## ABOUT THIS EXERCISE
Print the material underneath in full, keeping every line exactly as it is.

## INFORMATION SUPPLIED
'''

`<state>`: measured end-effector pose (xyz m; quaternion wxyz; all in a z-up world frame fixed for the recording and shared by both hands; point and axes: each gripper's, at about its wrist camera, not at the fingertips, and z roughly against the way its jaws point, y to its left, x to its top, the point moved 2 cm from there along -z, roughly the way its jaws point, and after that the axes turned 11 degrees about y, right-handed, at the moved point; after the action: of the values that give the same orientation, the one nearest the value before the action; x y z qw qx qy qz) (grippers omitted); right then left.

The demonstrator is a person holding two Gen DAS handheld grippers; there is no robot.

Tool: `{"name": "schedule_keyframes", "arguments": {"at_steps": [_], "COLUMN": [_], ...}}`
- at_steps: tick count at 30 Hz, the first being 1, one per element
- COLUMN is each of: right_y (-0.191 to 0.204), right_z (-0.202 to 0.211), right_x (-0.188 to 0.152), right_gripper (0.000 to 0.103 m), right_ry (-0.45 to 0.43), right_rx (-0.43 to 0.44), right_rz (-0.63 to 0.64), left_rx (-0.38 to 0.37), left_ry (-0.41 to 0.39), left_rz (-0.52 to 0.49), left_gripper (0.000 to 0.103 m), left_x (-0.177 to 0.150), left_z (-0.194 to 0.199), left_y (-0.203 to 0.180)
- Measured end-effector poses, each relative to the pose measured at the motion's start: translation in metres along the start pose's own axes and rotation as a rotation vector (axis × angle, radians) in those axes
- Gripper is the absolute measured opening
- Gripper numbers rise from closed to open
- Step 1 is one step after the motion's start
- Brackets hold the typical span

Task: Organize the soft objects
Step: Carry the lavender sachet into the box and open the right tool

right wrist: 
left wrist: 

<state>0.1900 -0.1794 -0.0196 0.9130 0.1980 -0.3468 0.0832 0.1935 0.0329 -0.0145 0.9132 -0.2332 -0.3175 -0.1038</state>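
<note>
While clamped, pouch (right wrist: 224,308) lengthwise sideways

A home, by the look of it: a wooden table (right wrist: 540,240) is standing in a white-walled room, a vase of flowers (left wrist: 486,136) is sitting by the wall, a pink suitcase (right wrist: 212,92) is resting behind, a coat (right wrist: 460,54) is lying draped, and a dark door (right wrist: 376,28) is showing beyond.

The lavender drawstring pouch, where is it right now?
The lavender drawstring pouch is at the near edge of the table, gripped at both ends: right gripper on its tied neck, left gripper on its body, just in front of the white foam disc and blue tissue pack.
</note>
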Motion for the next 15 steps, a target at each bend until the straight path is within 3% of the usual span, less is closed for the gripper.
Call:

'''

## TASK SOLUTION
`<state>`: measured end-effector pose (xyz m; quaternion wxyz; all in a z-up world frame fixed for the recording and shared by both hands; point and axes: each gripper's, at about its wrist camera, not at the fingertips, and z roughly against the way its jaws point, y to its left, x to its top, the point moved 2 cm from there along -z, roughly the way its jaws point, and after that the axes turned 11 degrees about y, right-handed, at the moved point; after the action: of the values that give the same orientation, the one nearest the value before the action; x y z qw qx qy qz) (grippers omitted); right then left.

The demonstrator is a person holding two Gen DAS handheld grippers; there is no robot.

Tool: `{"name": "schedule_keyframes", "arguments": {"at_steps": [_], "COLUMN": [_], ...}}`
- at_steps: tick count at 30 Hz, the first being 1, one per element
- COLUMN is each of: right_y (-0.191 to 0.204), right_z (-0.202 to 0.211), right_x (-0.188 to 0.152), right_gripper (0.000 to 0.103 m), right_ry (-0.45 to 0.43), right_rx (-0.43 to 0.44), right_rz (-0.63 to 0.64), left_rx (-0.38 to 0.37), left_ry (-0.41 to 0.39), left_rz (-0.52 to 0.49), left_gripper (0.000 to 0.103 m), left_x (-0.177 to 0.150), left_z (-0.194 to 0.199), left_y (-0.203 to 0.180)
- Measured end-effector poses, each relative to the pose measured at the motion's start: translation in metres along the start pose's own axes and rotation as a rotation vector (axis × angle, radians) in those axes
- Gripper is the absolute measured opening
- Gripper numbers rise from closed to open
- Step 1 is one step after the motion's start
- Brackets hold the typical span

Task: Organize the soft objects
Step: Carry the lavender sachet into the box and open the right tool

right wrist: 
left wrist: 

<state>0.1900 -0.1794 -0.0196 0.9130 0.1980 -0.3468 0.0832 0.1935 0.0329 -0.0145 0.9132 -0.2332 -0.3175 -0.1038</state>
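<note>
While clamped, pouch (right wrist: 224,308) lengthwise sideways

A home, by the look of it: a wooden table (right wrist: 540,240) is standing in a white-walled room, a vase of flowers (left wrist: 486,136) is sitting by the wall, a pink suitcase (right wrist: 212,92) is resting behind, a coat (right wrist: 460,54) is lying draped, and a dark door (right wrist: 376,28) is showing beyond.

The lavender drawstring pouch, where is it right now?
The lavender drawstring pouch is at the near edge of the table, gripped at both ends: right gripper on its tied neck, left gripper on its body, just in front of the white foam disc and blue tissue pack.
</note>
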Motion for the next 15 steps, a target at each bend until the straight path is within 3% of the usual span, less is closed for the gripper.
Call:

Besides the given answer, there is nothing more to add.